Tribunais e Ministério Público derrubaram ao menos dez inquéritos que tinham opositores do presidente como alvo; quatro deles foram abertos com base na Lei de Segurança Nacional.
Estadão – A ofensiva jurídica do governo Jair Bolsonaro contra críticos tem sofrido seguidos reveses no Ministério Público e em tribunais do País. Usada como estratégia de intimidação a opositores, a iniciativa congestiona o sistema judicial, mas não tem surtido efeito prático. Levantamento feito pelo Estadão mostra que pelo menos dez investigações abertas após pedidos do Ministério da Justiça e até do filho do presidente, o vereador Carlos Bolsonaro (Republicanos-RJ), foram barradas nos últimos meses.
Os alvos foram diversos – youtubers, advogados e professores estão na lista. As ações miram desde quem chamou Bolsonaro de “genocida” nas redes sociais a jornalistas que criticaram o presidente em publicações, numa prática que especialistas comparam à perseguição política da ditadura militar. Das dez investigações arquivadas, quatro são baseadas na Lei de Segurança Nacional (LSN), que prevê prisão de até quatro anos para quem “caluniar ou difamar” o presidente da República. A legislação, cuja redação é de 1983 – um resquício do regime ditatorial do País –, foi revogada pela Câmara dos Deputados no início do mês, mas o Senado ainda precisa avaliar se concorda em anulá-la.
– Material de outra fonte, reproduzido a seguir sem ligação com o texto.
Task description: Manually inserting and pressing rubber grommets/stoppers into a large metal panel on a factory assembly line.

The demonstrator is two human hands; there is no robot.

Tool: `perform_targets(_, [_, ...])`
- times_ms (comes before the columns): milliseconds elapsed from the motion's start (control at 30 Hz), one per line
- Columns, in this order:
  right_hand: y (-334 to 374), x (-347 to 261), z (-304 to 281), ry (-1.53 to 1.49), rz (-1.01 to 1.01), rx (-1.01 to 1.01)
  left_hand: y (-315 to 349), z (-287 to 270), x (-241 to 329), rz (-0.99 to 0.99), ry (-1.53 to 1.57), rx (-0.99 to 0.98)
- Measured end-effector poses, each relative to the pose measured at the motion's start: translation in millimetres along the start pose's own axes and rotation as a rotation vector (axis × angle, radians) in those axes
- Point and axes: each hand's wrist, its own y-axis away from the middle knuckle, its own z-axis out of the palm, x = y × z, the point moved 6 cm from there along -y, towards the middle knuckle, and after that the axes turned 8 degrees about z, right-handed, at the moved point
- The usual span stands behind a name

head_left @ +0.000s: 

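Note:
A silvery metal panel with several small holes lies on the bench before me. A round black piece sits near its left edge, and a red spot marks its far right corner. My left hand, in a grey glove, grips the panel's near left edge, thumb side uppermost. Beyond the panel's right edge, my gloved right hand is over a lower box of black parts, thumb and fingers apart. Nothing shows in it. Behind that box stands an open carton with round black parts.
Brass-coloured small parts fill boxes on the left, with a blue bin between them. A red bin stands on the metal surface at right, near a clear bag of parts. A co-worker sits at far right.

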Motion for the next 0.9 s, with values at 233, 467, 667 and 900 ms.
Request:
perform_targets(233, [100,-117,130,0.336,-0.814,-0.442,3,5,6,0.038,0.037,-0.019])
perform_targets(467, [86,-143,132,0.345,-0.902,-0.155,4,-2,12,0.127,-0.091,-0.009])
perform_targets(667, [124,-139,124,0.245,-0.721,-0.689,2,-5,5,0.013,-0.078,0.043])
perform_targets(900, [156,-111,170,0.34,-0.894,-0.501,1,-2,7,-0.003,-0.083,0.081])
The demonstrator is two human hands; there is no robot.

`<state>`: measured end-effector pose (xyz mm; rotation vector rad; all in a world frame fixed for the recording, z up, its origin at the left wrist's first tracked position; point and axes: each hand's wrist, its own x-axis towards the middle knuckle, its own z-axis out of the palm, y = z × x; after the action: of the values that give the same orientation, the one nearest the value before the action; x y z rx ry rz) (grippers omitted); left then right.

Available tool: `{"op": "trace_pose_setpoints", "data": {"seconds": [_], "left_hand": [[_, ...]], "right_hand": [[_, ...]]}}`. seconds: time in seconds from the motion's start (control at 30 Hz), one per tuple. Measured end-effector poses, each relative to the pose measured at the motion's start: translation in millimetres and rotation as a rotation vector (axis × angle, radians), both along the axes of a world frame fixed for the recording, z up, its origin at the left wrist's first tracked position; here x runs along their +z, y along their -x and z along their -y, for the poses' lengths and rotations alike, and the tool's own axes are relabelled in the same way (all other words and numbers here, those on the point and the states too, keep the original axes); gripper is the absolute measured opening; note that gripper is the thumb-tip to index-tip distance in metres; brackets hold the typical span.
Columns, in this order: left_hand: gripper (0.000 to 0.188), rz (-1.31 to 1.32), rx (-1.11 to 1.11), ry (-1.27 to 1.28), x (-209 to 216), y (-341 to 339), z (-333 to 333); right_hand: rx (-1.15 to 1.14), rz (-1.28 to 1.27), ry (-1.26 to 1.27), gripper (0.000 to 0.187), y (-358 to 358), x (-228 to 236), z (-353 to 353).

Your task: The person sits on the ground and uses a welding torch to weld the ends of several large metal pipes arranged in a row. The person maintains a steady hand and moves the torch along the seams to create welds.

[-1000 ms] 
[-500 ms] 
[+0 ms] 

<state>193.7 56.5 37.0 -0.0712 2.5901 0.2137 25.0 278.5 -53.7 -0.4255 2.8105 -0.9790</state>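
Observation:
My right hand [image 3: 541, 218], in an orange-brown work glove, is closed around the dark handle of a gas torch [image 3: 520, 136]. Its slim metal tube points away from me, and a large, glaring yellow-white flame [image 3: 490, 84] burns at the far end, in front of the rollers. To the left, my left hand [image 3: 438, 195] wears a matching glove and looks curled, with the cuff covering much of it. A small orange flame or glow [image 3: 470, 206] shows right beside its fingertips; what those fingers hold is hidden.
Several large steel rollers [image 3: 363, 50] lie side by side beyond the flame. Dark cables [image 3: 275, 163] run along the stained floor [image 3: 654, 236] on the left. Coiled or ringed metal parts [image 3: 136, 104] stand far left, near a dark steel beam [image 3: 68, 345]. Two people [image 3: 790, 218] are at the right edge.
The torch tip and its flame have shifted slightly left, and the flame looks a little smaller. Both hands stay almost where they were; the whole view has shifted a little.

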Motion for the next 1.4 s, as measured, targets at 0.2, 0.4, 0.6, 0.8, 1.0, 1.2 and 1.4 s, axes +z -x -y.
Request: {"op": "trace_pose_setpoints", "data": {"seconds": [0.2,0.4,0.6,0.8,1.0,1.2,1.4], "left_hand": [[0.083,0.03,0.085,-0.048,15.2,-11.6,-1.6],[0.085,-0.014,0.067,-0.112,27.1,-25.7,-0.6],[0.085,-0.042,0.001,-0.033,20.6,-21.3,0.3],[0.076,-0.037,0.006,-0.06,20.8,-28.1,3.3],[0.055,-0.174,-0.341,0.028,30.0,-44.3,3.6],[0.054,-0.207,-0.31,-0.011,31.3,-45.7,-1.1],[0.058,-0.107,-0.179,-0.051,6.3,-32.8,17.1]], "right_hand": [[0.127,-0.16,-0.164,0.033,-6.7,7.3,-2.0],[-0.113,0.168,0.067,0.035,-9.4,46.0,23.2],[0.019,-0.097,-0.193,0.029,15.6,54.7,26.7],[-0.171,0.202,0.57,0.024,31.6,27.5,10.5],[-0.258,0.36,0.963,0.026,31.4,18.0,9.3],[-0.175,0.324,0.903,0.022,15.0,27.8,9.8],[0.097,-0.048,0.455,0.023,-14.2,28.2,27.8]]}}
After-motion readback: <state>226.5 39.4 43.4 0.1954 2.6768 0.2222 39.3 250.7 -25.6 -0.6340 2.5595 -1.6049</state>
Em março, o Estadão mostrou que, sob Bolsonaro, o número de inquéritos abertos pela Polícia Federal com base na Lei de Segurança Nacional aumentou 285% em relação a governos anteriores – foram 77 investigações entre 2019 e 2020.
Um dos principais argumentos usados por juízes e procuradores na hora de mandar as investigações pedidas pelo governo para a gaveta é o de que, embora algumas declarações possam ser reprováveis em termos morais (como desejar a morte do presidente, por exemplo), elas não representam crime.
Foi assim no caso em que o ex-ministro da Justiça André Mendonça pediu para investigar uma médica que afirmou, em suas redes sociais, que a facada em Bolsonaro na campanha eleitoral de 2018 foi “mal dada”. Na semana passada, o Superior Tribunal de Justiça (STJ) mandou parar o inquérito. Na decisão, o desembargador Olindo Menezes afirmou que o comentário era “infeliz”, mas não havia ali qualquer indício de crime contra a democracia.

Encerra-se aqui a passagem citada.